Consider: Obstacles hindering economic expansion by 1300; the social and political effects that might have stemmed from these economic changes; other factors that might account for the end of the medieval expansion.

 

Medieval expansion, however, never achieved a true breakthrough, never reached what some economists today term the stage of "takeoff," in which a built-in capacity for continuing growth is developed. By around 1300, certain obstacles were beginning to hinder economic expansion. One was the relative stagnation of technology. In spite of important technological discoveries that introduced the Middle Ages, peasants in 1300 were working the land much as their ancestors had several centuries before.
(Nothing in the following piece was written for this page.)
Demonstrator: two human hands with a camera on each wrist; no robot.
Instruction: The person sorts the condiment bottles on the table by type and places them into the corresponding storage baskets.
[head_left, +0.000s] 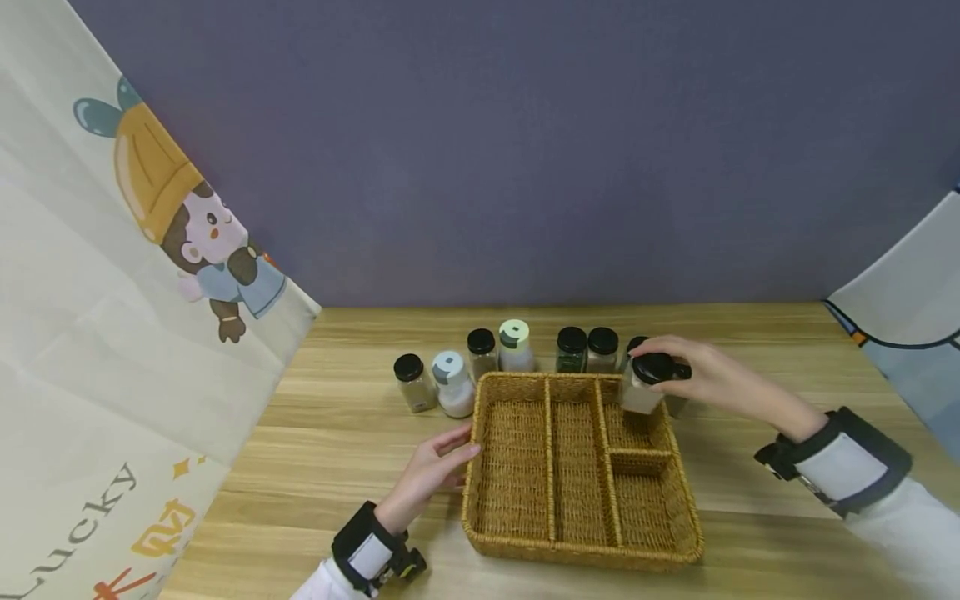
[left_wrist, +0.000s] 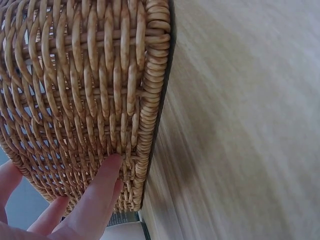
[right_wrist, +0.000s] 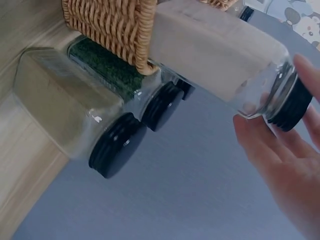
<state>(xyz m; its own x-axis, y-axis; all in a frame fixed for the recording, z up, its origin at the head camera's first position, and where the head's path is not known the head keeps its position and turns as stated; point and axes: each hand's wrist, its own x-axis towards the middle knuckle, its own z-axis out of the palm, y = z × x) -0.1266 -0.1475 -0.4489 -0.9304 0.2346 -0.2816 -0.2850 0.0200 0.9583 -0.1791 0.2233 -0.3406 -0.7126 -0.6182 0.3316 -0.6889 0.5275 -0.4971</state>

However, technological stagnation alone does not seem to have imposed a rigid ceiling on growth. Paradoxically, many peasants in the late thirteenth century were not working the soil according to the best known and available methods. Their chief handicap was not lack of knowledge but lack of capital, for the best methods were based upon the effective use of cattle to supply both labor and manure. Insofar as we can judge, many small cultivators of the thirteenth century could not afford cattle and had to work their plots with their own unaided and inefficient efforts.

 

A second limitation upon expansion was the failure to develop institutions and values that would maintain appropriate levels of investment, especially in agriculture. In spite of the growth of cities, a large part of Europe's lands was controlled by military and clerical aristocracies, which were not likely to reinvest their profits received in rent. The great landlords were rather prone to spend their rents on conspicuous but economically barren forms of consumption such as manor houses, castles, churches, wars, the maintenance of a lavish style of living. They were also likely to demand from the towns money in loans for such unproductive expenditures.

 

A third limiting factor seems to have been the growing scarcity of resources, especially good land. As the best soils were taken under cultivation, the still growing population had to rely increasingly upon poorer, marginal lands, which required more effort and capital to assure a good return. The European economy was burdened by a growing saturation in the use of its readily available resources, and it had neither the technology nor the capital to improve its returns from what it possessed. In the opinion of many historians today, this saturation in the use of resources not only ended the economic advance of the central Middle Ages but precipitated a profound demographic and economic crisis in the fourteenth century.

 

Chapter Questions

 

1. Some historians have described the thirteenth century as the period in which Medieval civilization attained a remarkable balance. In what ways was this period so balanced?

 

2. In what ways were the main characteristics of the thirteenth century simply a further extension of trends already evident during the eleventh and twelfth centuries? What new developments appeared during the thirteenth century?

 

3. What evidence does the chapter provide of the struggle for authority that persisted through this period?